A joint US/German space mission to track the continuous movement of Earth’s water and other changes has successfully launched from California’s Vandenberg Air Force Base aboard a SpaceX Falcon 9 rocket.
The so-called Gravity Recovery and Climate Experiment Follow-On (GRACE-FO) – a collaboration between NASA and the German Research Centre for Geosciences (GFZ) – will use two satellites to precisely track variations in the Earth’s gravitational pull resulting from the movement of water around the planet.
These gravitational changes will cause the distance between the two satellites to vary slightly. Although the two satellites orbit 137 miles (220km) apart, advanced instruments continuously measure their separation to within the width of a human red blood cell.
“GRACE-FO will provide unique insights into how our complex planet operates,” said Thomas Zurbuchen, associate administrator of NASA’s Science Mission Directorate. “Just as important, because the mission monitors many key aspects of the Earth’s water cycle, GRACE-FO data will be used throughout the world to improve people’s lives – from better predictions of drought impacts to higher-quality information on use and management of water from underground aquifers.”
Initial telemetry gathered following the launch showed that the satellites are performing as expected, travelling at 7.5 kilometres per second at an altitude of around 490km and circling Earth once every 90 minutes.

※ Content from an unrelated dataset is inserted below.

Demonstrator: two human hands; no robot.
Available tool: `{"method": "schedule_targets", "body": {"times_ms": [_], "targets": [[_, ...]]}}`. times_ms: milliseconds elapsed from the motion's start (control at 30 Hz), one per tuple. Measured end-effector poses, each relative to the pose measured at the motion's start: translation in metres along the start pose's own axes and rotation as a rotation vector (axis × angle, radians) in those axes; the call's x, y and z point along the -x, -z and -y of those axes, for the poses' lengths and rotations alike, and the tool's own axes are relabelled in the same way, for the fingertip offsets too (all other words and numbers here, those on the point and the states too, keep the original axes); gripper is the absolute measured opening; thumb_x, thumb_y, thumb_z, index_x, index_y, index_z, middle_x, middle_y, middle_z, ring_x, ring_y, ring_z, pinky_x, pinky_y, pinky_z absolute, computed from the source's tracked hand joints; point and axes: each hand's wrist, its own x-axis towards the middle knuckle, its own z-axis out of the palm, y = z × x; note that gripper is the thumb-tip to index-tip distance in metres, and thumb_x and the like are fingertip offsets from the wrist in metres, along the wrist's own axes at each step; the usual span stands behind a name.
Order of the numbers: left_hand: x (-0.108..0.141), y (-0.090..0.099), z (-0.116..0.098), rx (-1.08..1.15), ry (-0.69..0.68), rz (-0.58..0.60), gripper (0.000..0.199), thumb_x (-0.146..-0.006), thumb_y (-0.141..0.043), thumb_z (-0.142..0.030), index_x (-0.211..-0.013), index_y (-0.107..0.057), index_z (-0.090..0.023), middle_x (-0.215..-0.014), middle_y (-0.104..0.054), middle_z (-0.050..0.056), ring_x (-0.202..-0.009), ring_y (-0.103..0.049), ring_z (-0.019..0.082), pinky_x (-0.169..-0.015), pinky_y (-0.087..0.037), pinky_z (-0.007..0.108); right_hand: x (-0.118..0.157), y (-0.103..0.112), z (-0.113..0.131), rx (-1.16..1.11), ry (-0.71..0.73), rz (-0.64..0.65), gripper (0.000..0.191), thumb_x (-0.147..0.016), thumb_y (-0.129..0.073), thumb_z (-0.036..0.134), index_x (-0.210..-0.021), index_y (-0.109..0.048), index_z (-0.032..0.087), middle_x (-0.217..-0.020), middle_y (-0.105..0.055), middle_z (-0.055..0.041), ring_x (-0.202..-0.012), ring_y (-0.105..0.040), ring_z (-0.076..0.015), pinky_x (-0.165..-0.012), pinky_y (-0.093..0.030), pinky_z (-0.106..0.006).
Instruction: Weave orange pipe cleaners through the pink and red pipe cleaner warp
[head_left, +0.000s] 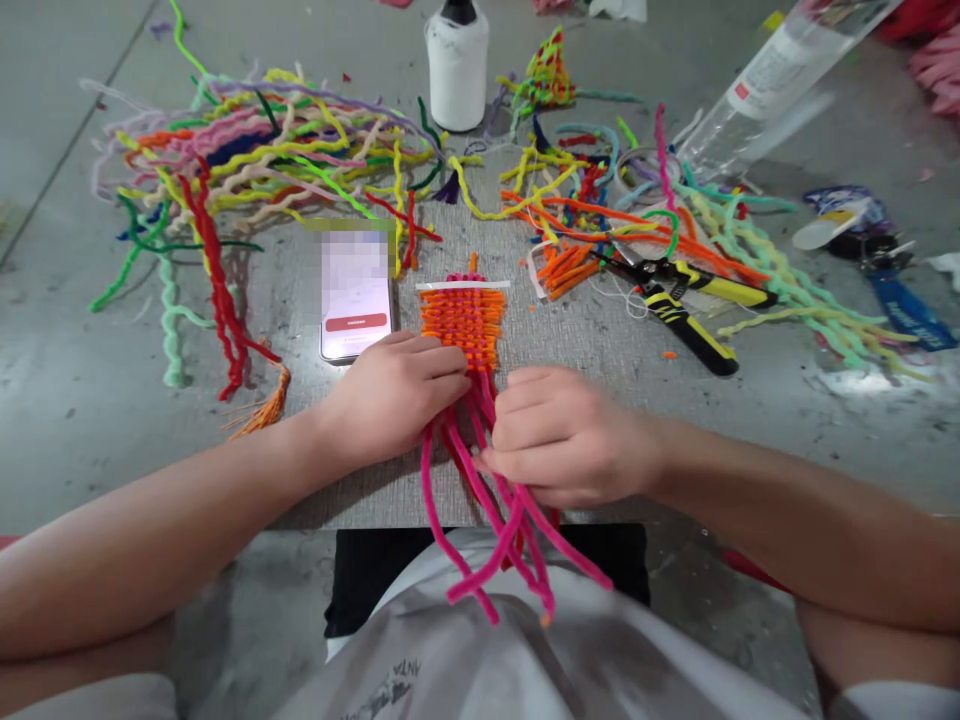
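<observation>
An orange and pink woven piece [463,322] lies on the grey board in the middle, a white strip [463,286] across its upper end. Long pink fuzzy strands [517,530] run from its lower end toward my lap. My left hand [401,390] rests at the lower left edge of the weave, fingers curled over the tops of the strands. Just to the right, my right hand [562,435] is closed around some of the pink strands, its fingertips bent inward. What lies under the fingers of both hands is partly hidden.
A lit phone [355,290] lies left of the weave. Heaped fuzzy strands [262,160] fill the back left. Yellow-black pliers [686,325], orange strands [570,270] and pale green strands [795,285] are at right. A white bottle [458,75] and a clear tube [772,90] stand behind.
</observation>
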Motion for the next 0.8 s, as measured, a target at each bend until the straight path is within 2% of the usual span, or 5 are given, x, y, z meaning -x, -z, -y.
{"method": "schedule_targets", "body": {"times_ms": [400,533,600,700,800], "targets": [[0.000,0.000,0.000,0.009,0.026,0.006,0.026,-0.102,-0.046,-0.020,-0.095,-0.071,-0.019,-0.093,-0.071,0.006,-0.081,-0.064,0.020,-0.071,-0.049,0.033,-0.007,0.004,0.025,-0.110,0.081,-0.092,0.036,-0.093,-0.064,0.005,-0.059,-0.060,0.017,-0.061,-0.051,0.0043,-0.060,-0.039,-0.0114,-0.058,-0.030,-0.033],[0.000,0.001,-0.005,-0.071,0.021,-0.003,0.023,-0.102,-0.047,-0.018,-0.095,-0.069,-0.017,-0.095,-0.068,0.008,-0.080,-0.061,0.022,-0.070,-0.048,0.035,-0.003,-0.004,0.015,0.035,0.113,-0.094,0.020,-0.097,-0.068,0.019,-0.077,-0.070,0.016,-0.066,-0.057,0.0034,-0.065,-0.046,-0.0123,-0.058,-0.032,-0.031],[-0.001,0.002,-0.007,-0.033,0.031,-0.034,0.021,-0.102,-0.048,-0.020,-0.104,-0.069,-0.017,-0.100,-0.066,0.010,-0.085,-0.060,0.023,-0.073,-0.050,0.037,-0.002,-0.007,0.008,0.152,0.125,-0.066,0.016,-0.099,-0.068,0.025,-0.089,-0.073,0.014,-0.070,-0.060,0.0019,-0.068,-0.049,-0.0137,-0.061,-0.034,-0.031],[-0.003,0.002,-0.009,0.143,0.017,-0.077,0.022,-0.099,-0.054,-0.023,-0.116,-0.067,-0.016,-0.115,-0.065,0.014,-0.100,-0.061,0.027,-0.085,-0.054,0.041,-0.002,-0.011,-0.002,0.293,0.098,-0.041,0.013,-0.101,-0.062,0.019,-0.098,-0.073,0.014,-0.073,-0.063,0.0011,-0.072,-0.051,-0.0150,-0.066,-0.037,-0.032],[-0.006,0.001,-0.007,0.311,-0.044,-0.096,0.018,-0.095,-0.058,-0.023,-0.110,-0.067,-0.017,-0.122,-0.067,0.015,-0.106,-0.063,0.027,-0.092,-0.055,0.043,-0.001,-0.013,-0.008,0.402,0.094,-0.035,0.012,-0.100,-0.061,0.013,-0.097,-0.073,0.016,-0.073,-0.064,0.0023,-0.073,-0.052,-0.0149,-0.067,-0.035,-0.032]]}}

As the name suggests, the project is a follow on from GRACE, which was the first mission to measure the amount of ice being lost from the Greenland and Antarctic ice sheets. The mission improved our understanding of the processes responsible for sea level rise and ocean circulation, provided insights into where global groundwater resources are shrinking or growing, showed where dry soils are contributing to drought, and monitored changes in the solid Earth, such as from earthquakes.
Frank Webb, GRACE-FO project scientist at NASA’s Jet Propulsion Laboratory in Pasadena, California, noted that to understand changes taking place in the climate system, scientists need data records several decades long. “Extending the data record from GRACE will allow us to better distinguish short-term variability from longer-term trends,” he said.
The GRACE-FO satellites will spend their first few days in space moving to the separation distance needed to perform their mission. When they reach this distance, the mission will begin an 85-day, in-orbit checkout phase. Mission managers will evaluate the instruments and satellite systems and perform calibration and alignment procedures. Then the satellites will begin gathering and processing science data. The first science data are expected to be released in about seven months.